Sie haben Ihr ungewöhnliches Outfit bei den ersten TV-Auftritten angesprochen. Verraten Sie uns doch auch noch den ungewöhnlichsten Preis, den Sie jemals von einem Schwingfest mit nach Hause nahmen.
Beim Eidgenössischen 2016 in Estavayer habe ich einen Fiat 500 genommen, mit dem seither meine Mutter durch die Weltgeschichte fährt. An einem anderen Schwingfest habe ich nach einem Kranzgewinn ein Trettraktor für Xavier genommen. Nach dem zweiten Rang am Berner Kantonalen 2018 hat mein ältester Sohn wegen meiner Preisauswahl jedoch einige Tränen vergossen!
Warum?
Beim ersten Rundgang durch den Gabentempel stach mir ein Whirlpool ins Auge. Ich habe danach meinen Liebsten angekündigt, dass ich mich sehr wahrscheinlich gegen einen Lebendpreis und für dieses Sprudelbecken entscheiden werde. Xavier hat sich deshalb in Gedanken bereits im Whirlpool gesehen. Deshalb war er untröstlich, als ich mich im letzten Moment dann doch für das Rind entschieden habe.

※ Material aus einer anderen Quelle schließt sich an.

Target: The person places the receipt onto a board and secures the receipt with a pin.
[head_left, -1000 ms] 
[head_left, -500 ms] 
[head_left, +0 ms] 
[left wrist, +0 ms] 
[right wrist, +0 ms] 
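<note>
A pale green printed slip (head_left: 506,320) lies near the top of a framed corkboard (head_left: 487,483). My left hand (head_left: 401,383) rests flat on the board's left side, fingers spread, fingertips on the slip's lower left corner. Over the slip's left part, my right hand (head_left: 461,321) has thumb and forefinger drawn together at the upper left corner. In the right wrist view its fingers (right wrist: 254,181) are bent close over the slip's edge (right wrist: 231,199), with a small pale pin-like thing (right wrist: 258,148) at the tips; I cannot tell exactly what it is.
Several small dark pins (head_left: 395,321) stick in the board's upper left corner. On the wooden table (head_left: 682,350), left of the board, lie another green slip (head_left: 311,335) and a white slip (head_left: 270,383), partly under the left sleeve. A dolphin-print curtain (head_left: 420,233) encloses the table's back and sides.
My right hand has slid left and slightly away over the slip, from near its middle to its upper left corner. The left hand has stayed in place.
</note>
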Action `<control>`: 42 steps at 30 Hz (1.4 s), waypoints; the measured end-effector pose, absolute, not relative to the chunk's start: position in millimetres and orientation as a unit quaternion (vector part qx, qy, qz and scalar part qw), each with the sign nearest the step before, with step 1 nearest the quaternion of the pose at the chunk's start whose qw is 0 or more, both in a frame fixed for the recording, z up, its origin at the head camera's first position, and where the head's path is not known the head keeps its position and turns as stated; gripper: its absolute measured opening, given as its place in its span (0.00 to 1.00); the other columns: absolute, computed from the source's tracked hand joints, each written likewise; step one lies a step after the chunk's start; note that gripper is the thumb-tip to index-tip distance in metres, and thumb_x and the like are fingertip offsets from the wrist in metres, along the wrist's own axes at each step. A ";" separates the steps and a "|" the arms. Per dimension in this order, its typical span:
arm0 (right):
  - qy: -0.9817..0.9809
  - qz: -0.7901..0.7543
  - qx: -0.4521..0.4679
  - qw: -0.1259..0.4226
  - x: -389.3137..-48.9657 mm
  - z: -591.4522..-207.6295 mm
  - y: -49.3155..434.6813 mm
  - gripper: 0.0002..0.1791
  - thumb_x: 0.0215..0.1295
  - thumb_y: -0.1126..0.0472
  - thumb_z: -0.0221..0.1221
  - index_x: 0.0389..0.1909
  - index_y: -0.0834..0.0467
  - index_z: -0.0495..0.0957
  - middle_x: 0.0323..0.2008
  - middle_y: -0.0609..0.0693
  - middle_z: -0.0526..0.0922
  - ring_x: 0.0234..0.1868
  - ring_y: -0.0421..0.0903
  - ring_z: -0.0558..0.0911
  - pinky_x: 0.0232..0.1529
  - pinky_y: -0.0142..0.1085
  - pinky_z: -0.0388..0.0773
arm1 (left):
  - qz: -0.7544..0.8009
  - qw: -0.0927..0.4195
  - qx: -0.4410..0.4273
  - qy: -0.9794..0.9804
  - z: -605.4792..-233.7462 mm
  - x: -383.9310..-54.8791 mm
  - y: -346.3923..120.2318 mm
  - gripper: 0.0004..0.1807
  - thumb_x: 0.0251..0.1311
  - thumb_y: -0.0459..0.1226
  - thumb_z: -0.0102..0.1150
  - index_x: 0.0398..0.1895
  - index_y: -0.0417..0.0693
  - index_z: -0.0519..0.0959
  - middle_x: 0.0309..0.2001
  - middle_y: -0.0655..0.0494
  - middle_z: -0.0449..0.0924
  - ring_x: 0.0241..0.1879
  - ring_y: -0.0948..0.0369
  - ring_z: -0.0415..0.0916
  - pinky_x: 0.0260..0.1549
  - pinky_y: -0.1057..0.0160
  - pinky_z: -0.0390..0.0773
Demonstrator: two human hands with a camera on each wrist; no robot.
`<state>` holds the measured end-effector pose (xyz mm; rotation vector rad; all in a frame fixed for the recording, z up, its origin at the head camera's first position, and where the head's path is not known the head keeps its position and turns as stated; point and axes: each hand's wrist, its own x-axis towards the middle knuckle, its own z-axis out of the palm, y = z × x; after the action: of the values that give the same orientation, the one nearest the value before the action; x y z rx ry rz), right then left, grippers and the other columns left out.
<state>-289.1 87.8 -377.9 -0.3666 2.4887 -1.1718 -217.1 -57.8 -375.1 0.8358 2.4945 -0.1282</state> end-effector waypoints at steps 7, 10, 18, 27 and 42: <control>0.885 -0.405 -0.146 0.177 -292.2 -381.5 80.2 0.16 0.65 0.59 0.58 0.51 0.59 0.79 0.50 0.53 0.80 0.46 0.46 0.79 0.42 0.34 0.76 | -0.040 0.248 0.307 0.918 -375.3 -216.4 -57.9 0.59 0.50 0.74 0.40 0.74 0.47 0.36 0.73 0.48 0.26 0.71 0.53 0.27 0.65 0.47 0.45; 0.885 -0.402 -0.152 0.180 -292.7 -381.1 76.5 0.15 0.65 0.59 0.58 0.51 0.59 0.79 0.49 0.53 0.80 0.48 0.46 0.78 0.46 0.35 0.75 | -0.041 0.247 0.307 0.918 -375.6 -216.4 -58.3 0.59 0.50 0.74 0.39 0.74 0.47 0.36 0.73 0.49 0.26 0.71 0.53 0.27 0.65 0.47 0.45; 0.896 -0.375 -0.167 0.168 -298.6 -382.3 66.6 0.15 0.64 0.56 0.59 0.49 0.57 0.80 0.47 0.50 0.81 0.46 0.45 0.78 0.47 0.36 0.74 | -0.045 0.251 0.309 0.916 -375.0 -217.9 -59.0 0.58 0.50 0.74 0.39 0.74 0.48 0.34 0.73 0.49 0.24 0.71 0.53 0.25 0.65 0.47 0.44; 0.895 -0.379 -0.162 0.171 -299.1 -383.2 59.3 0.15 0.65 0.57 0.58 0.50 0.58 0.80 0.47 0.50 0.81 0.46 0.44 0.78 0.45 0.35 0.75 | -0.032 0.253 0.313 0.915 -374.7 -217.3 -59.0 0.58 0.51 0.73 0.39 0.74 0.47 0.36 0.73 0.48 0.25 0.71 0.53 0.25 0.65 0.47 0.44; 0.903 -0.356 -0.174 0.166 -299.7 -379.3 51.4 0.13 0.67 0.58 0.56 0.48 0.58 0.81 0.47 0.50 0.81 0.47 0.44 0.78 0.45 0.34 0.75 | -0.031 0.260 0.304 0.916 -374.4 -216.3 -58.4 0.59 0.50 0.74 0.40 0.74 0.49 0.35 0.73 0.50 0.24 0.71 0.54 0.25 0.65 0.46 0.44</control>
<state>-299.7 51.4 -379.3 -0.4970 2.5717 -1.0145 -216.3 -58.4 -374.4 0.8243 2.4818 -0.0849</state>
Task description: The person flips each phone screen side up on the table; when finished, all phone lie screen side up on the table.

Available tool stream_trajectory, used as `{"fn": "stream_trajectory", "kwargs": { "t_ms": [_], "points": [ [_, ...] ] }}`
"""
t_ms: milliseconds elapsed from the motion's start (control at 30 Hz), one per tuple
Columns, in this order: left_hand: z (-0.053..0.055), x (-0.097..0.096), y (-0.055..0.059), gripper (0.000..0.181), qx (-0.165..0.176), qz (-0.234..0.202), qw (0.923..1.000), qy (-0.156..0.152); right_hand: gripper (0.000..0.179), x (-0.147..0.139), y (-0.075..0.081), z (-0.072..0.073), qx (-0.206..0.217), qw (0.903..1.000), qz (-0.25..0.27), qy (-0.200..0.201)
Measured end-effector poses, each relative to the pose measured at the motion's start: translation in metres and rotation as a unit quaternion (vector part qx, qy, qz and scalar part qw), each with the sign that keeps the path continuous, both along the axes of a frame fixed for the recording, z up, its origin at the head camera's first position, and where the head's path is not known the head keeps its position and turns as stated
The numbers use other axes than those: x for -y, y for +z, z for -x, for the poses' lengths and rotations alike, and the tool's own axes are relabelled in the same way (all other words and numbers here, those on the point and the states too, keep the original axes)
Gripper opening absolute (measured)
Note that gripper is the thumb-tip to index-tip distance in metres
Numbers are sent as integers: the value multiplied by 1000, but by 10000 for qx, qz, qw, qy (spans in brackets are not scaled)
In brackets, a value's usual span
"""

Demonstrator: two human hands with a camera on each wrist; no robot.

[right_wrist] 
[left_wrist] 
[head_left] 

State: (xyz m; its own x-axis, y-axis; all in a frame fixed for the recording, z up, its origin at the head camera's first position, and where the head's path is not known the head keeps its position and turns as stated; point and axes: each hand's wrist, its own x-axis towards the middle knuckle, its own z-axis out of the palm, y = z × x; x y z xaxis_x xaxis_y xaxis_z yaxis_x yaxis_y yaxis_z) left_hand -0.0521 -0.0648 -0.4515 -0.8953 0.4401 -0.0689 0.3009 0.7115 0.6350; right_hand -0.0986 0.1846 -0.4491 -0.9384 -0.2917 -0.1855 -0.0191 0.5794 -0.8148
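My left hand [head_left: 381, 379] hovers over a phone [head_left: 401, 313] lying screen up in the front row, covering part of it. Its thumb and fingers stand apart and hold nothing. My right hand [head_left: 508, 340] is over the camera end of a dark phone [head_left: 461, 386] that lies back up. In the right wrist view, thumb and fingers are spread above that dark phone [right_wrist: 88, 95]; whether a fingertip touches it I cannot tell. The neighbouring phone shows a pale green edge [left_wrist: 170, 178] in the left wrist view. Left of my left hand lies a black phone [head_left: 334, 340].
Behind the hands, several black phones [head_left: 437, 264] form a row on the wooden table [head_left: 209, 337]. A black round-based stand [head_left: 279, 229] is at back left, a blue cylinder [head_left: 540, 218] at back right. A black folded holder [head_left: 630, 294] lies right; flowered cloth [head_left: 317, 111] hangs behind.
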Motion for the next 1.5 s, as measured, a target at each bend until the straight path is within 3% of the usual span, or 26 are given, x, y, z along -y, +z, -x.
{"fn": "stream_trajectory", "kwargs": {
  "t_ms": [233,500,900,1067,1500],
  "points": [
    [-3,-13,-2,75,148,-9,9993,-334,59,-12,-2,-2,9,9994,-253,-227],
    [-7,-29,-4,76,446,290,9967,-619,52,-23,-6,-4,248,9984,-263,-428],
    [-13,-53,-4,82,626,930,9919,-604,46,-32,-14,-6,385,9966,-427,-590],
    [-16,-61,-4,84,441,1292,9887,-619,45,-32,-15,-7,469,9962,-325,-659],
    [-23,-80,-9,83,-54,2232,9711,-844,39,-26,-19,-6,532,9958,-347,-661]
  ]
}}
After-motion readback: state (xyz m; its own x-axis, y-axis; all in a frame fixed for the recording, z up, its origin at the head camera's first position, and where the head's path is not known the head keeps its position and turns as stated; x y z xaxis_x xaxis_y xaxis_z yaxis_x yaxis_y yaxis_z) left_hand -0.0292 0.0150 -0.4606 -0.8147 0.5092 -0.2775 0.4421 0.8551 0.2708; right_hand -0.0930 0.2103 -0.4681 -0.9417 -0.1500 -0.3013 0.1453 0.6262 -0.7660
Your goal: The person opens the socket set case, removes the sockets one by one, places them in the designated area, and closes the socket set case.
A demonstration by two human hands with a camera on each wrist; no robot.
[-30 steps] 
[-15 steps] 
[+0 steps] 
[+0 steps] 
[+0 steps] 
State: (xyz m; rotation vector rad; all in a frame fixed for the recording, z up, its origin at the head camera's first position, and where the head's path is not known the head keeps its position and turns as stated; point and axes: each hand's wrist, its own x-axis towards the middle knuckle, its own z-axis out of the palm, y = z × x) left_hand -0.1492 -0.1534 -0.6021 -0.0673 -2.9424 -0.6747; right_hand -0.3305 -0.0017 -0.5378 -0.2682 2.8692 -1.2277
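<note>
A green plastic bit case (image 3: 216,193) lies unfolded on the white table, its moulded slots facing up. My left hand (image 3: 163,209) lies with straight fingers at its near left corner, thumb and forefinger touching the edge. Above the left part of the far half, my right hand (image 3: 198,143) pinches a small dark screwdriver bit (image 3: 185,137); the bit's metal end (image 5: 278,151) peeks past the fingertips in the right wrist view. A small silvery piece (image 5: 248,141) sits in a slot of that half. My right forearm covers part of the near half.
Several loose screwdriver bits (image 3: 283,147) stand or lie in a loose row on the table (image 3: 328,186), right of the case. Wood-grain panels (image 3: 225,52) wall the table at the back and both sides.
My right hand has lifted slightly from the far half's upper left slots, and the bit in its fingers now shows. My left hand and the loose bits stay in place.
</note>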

Werden wir Xavier und seinen jüngereren Bruder Elia demnächst an einem Jungschwingertag im Einsatz sehen?
Im vorletzten Herbst haben wir mal zusammen einen Anlauf genommen, sie haben mich in die Trainings im Schwingkeller begleitet. Am Anfang waren die beiden total begeistert. Ihre Lust aufs Schwingen hat aber immer mehr nachgelassen. Jetzt spielen sie beide mit grosser Leidenschaft Fussball. Falls meine Buben eines Tages doch noch in die Zwilchhosen steigen möchten, werde ich sie natürlich voll unterstützen. Wenn nicht, bin ich aber auch nicht traurig. Als Söhne eines Schwingerkönigs würde auf ihnen eh ein besonders grosser Druck lasten. Sie würden ständig an meinen Leistungen gemessen. Und ich habe in den letzten Jahren einige Söhne ehemaliger Topschwinger erlebt, die unter dieser Situation gelitten haben.